| Exercise description |
Taking each line of the material in turn, count those with the string "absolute" and answer with the count alone.

| Information shown |
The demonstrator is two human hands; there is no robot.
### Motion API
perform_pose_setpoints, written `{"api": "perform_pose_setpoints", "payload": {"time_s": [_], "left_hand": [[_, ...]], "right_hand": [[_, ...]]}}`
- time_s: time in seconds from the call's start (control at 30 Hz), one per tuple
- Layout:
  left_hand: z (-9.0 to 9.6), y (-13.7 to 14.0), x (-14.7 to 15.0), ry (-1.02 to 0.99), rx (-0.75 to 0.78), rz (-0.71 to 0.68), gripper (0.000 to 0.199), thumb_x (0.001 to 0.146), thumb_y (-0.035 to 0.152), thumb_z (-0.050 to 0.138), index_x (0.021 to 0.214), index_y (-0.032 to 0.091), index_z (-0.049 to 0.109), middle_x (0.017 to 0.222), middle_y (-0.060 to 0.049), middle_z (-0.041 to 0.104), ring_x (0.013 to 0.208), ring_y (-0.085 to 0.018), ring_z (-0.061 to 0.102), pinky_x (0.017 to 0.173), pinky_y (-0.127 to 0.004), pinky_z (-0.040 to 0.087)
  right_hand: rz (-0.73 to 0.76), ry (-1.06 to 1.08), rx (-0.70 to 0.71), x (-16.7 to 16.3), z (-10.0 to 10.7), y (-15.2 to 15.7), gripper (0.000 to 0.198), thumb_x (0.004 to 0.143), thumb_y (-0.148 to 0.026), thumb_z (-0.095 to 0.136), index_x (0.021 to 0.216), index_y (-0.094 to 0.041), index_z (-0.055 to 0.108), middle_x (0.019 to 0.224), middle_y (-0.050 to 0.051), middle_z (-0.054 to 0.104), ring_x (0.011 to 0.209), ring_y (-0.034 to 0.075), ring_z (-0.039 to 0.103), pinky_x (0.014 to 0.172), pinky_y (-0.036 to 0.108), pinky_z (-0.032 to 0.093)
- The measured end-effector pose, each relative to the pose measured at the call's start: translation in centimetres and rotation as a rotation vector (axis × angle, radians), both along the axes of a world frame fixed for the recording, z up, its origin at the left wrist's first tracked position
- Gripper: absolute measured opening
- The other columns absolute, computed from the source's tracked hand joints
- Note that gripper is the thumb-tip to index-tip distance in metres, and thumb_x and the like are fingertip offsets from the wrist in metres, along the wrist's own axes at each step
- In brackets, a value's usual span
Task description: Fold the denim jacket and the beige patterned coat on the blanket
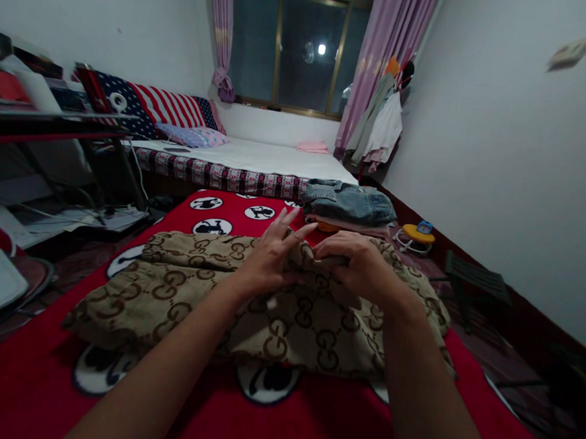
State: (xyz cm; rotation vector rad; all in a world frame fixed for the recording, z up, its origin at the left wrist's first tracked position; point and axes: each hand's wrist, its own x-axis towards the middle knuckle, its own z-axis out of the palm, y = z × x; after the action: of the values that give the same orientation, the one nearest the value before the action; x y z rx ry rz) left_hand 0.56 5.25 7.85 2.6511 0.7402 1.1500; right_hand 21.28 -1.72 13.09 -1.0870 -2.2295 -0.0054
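Observation:
A tan garment with a brown double-G print lies spread across the red bedding, its kind not clear from this angle. My left hand rests on its middle with the fingers stretched out and apart. Close by on the right, my right hand is closed, its fingers bent around a raised fold of the cloth. My palm and the folded cloth hide part of what the right fingers hold. Just beyond my hands is a stack of folded clothes, with blue denim on top.
Red bedding with white round prints lies under the garment. Farther back is a bed with a pillow. A cluttered desk stands left. On the right are a yellow stool, a dark green stool and hanging clothes.

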Motion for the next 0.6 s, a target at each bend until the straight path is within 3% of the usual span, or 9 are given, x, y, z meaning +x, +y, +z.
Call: {"api": "perform_pose_setpoints", "payload": {"time_s": [0.13, 0.2, 0.27, 0.37, 0.47, 0.6], "left_hand": [[0.0, 0.2, 0.2, 0.093, -0.033, 0.09, 0.042, 0.073, 0.032, 0.075, 0.113, 0.022, 0.065, 0.125, -0.008, 0.063, 0.132, -0.032, 0.044, 0.114, -0.056, 0.023], [0.4, 0.5, -0.6, 0.1, -0.055, 0.142, 0.02, 0.076, 0.032, 0.069, 0.092, 0.02, 0.069, 0.103, -0.005, 0.07, 0.111, -0.028, 0.059, 0.112, -0.055, 0.026], [1.4, 0.4, -1.6, 0.085, -0.074, 0.176, 0.017, 0.077, 0.035, 0.066, 0.082, 0.019, 0.067, 0.084, -0.002, 0.069, 0.088, -0.022, 0.063, 0.108, -0.051, 0.032], [3.4, -0.3, -3.0, 0.011, -0.149, 0.214, 0.021, 0.077, 0.037, 0.063, 0.076, 0.017, 0.066, 0.067, 0.002, 0.062, 0.068, -0.016, 0.056, 0.085, -0.035, 0.046], [5.2, -1.3, -4.0, -0.08, -0.263, 0.226, 0.025, 0.077, 0.041, 0.063, 0.075, 0.016, 0.068, 0.065, 0.002, 0.06, 0.063, -0.014, 0.053, 0.062, -0.023, 0.042], [6.7, -2.2, -4.8, -0.258, -0.45, 0.225, 0.027, 0.071, 0.043, 0.07, 0.075, 0.016, 0.068, 0.066, 0.002, 0.062, 0.062, -0.013, 0.055, 0.055, -0.02, 0.04]], "right_hand": [[-0.09, 0.099, -0.121, -0.1, 0.4, -0.7, 0.023, 0.071, -0.014, 0.063, 0.09, -0.023, 0.073, 0.093, 0.004, 0.074, 0.088, 0.021, 0.066, 0.081, 0.031, 0.049], [-0.112, 0.254, -0.166, 0.4, 0.5, -0.5, 0.017, 0.079, -0.028, 0.064, 0.091, -0.022, 0.074, 0.094, 0.004, 0.074, 0.09, 0.021, 0.067, 0.083, 0.032, 0.05], [-0.115, 0.496, -0.161, 1.3, 0.2, 0.1, 0.024, 0.087, -0.036, 0.055, 0.093, -0.021, 0.073, 0.094, 0.005, 0.074, 0.091, 0.02, 0.068, 0.085, 0.034, 0.051], [-0.132, 0.776, -0.127, 2.8, -0.8, 1.3, 0.028, 0.087, -0.028, 0.05, 0.106, -0.02, 0.069, 0.102, 0.006, 0.073, 0.094, 0.019, 0.068, 0.089, 0.037, 0.051], [-0.084, 0.764, -0.252, 3.6, -1.5, 1.9, 0.049, 0.071, -0.013, 0.055, 0.118, -0.022, 0.065, 0.119, 0.006, 0.069, 0.111, 0.02, 0.063, 0.097, 0.039, 0.048], [0.078, 0.711, -0.532, 3.9, -1.9, 1.6, 0.062, 0.061, -0.009, 0.053, 0.121, -0.023, 0.065, 0.127, 0.004, 0.065, 0.118, 0.022, 0.06, 0.097, 0.037, 0.05]]}}
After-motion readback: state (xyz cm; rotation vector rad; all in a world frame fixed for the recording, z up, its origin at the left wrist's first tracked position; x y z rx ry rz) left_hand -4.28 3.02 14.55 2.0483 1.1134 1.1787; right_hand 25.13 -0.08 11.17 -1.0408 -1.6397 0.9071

| The completed task |
2